Ley 5/2022, de 8 de julio, de políticas de juventud de las Illes Balears.
¿Qué dice esta ley?
**¿Qué es?** Es una ley aprobada por el Parlamento de las Illes Balears que establece el marco general de las políticas de juventud de la comunidad autónoma. Su objetivo es regular todas las actuaciones públicas dirigidas a mejorar las condiciones de vida de las personas jóvenes, acompañarlas en su desarrollo personal y profesional, y favorecer su autonomía y su participación en la sociedad. **¿A quién afecta?** Afecta principalmente a las personas jóvenes de las Illes Balears, con especial atención al tramo de edad de entre 16 y 30 años o más, dado que la ley reconoce que la etapa juvenil se ha prolongado en el tiempo. También afecta a las administraciones públicas de la comunidad autónoma, que quedan obligadas a diseñar y aplicar políticas que tengan en cuenta las necesidades específicas de este colectivo. **¿Qué cambia o establece?** La ley parte del reconocimiento de que las personas jóvenes de las Illes Balears sufren altos niveles de desempleo, precariedad laboral y dificultad de acceso a la vivienda, lo que ha reducido drásticamente la tasa de emancipación —que cayó del 35,6 % al 17,8 % entre 2010 y 2020—. Frente a ello, establece que las políticas públicas deben impulsar activamente la emancipación juvenil a través de medidas en empleo, vivienda, formación y participación, tratando a la juventud no como una etapa de tránsito sino como un colectivo con derechos propios y capacidad de transformar la sociedad.
💬 Contexto ciudadano
Las políticas de juventud en Baleares se articulaban sin una ley propia, mediante normas sectoriales dispersas y los planes anuales del Institut Balear de la Joventut.
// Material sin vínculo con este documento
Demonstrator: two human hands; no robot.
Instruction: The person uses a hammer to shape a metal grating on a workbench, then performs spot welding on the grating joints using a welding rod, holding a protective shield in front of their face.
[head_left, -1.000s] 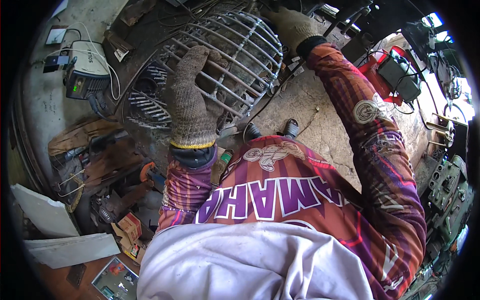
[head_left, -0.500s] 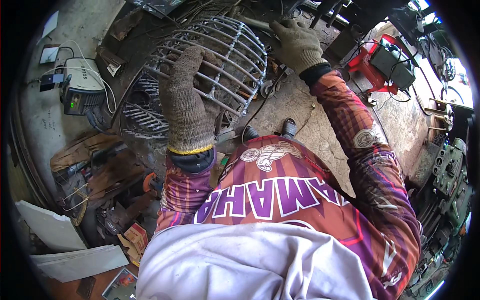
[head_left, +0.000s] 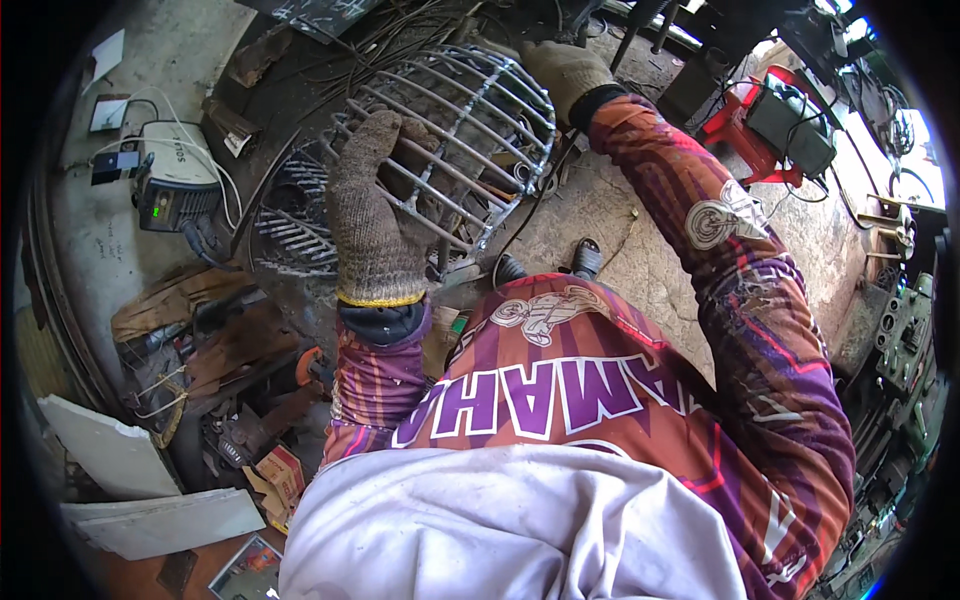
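Observation:
A curved cage of welded grey metal bars [head_left: 463, 122] is held up in front of me, tilted, its bars joined by a lumpy weld seam across the middle. My left hand [head_left: 375, 210], in a brown knitted glove with a yellow cuff edge, is closed around the bars on the cage's left side. Beyond the cage's far right edge is my gloved right hand [head_left: 566, 78], closed on a pale shaft [head_left: 492, 46] that the cage partly hides; what tool it belongs to I cannot make out. A second piece of metal barwork [head_left: 298, 240] lies on the floor left of my left hand.
A white and black boxy power unit [head_left: 180, 180] with cables stands at the left. Pale boards [head_left: 170, 525] and a torn cardboard box [head_left: 278, 482] lie lower left. A red plastic stool [head_left: 742, 125] carries a dark device at the right, near green machinery [head_left: 905, 325].
My right hand has moved left, closer to the cage's far edge. The cage has shifted slightly right in the view, with my left hand still gripping it.

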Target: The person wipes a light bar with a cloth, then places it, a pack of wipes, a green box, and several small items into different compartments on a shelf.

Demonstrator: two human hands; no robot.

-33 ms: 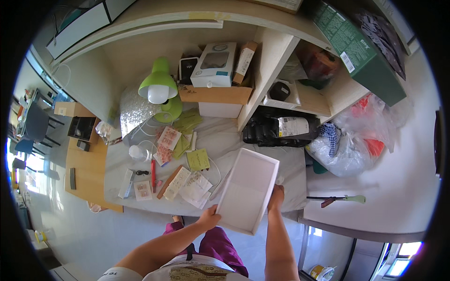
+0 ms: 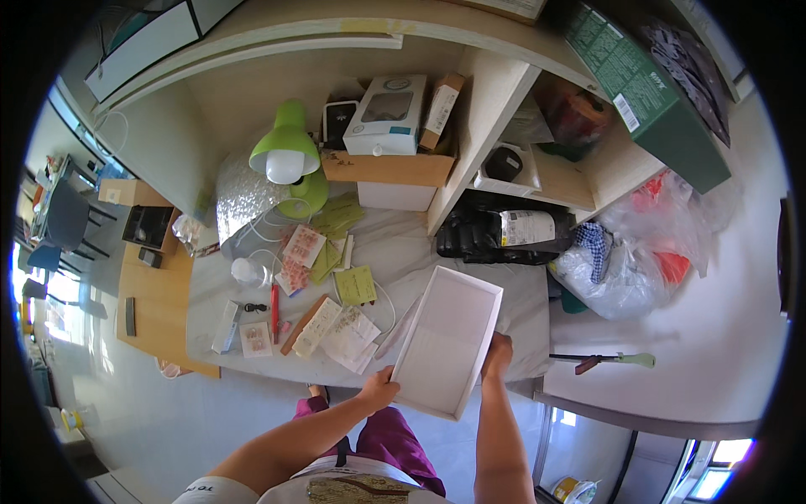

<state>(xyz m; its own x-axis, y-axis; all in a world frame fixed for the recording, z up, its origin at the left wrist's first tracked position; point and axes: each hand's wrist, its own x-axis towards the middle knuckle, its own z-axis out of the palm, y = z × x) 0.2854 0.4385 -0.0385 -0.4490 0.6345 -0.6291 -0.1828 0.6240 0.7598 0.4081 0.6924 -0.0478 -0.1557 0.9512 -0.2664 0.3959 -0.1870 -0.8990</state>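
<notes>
A shallow white rectangular box (image 2: 447, 340), open at the top, is held tilted over the front edge of the marble-patterned table. Nothing shows inside it. My left hand (image 2: 379, 391) grips its lower left edge, fingers partly hidden beneath. On the right side, my right hand (image 2: 497, 356) is closed round the box wall, its fingertips out of sight. Left of the box lie white paper packets (image 2: 350, 338), a green sticky-note sheet (image 2: 356, 286), a cream strip (image 2: 318, 329) and a red pen (image 2: 274, 312).
A green desk lamp (image 2: 287, 155) stands at the back left, beside a cardboard box (image 2: 386, 168) of smaller boxes. Black plastic packaging (image 2: 504, 228) sits behind the white box. Clear bags (image 2: 617, 277) bulge at the right. A shelf (image 2: 483, 126) rises at the back. A white cable (image 2: 391, 315) trails across the table.
</notes>
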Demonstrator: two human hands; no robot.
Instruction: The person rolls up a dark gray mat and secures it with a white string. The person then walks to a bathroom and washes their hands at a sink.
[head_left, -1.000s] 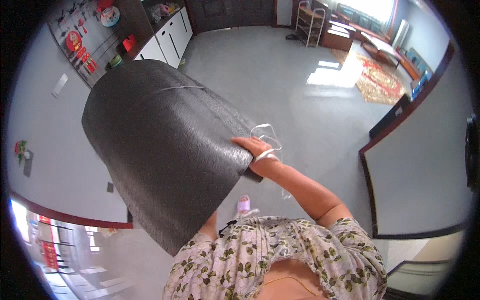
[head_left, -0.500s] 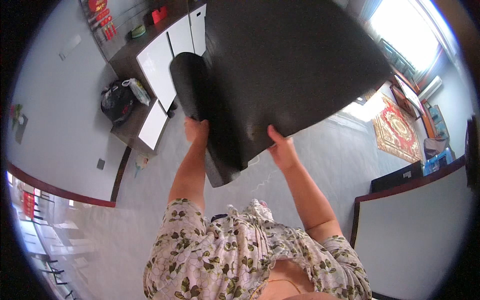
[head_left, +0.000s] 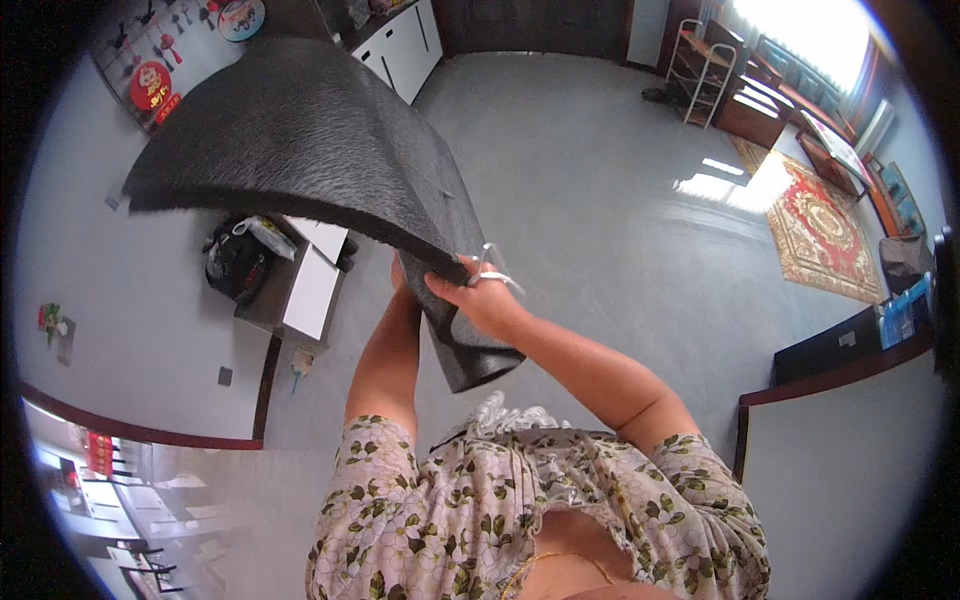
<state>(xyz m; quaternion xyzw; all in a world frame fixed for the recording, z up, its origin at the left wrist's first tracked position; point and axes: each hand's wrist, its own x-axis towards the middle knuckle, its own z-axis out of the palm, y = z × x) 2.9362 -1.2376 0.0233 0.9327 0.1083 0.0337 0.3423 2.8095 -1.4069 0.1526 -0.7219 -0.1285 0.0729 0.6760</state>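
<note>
Big dark mat (head_left: 300, 150) is up in the air w/ right hand (head_left: 480, 300) clamped on its near edge, left hand (head_left: 400, 275) mostly hidden behind it so can't tell grip, not folded or set down yet.

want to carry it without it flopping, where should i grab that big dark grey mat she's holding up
Probably the near corner, where the large dark grey floppy mat curls under itself. The right hand already pinches it there from the right, and the left hand, mostly hidden, comes from beneath. The far edge hangs free, so a grip spread wider along the near edge should curb the sagging.
</note>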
Esta Ley establece el marco general de las políticas de juventud del archipiélago, definiendo derechos y principios rectores de la acción pública —vivienda, empleo, participación, salud mental, cultura, movilidad—, la estructura institucional del sistema de juventud y los mecanismos de coordinación con los Consells Insulars y los ayuntamientos. La norma responde a los retos específicos de la juventud balear: la presión inmobiliaria que dificulta la emancipación, el impacto de la economía turística en la precariedad laboral juvenil y la necesidad de políticas de retención del talento joven en un territorio con alta tasa de emigración universitaria.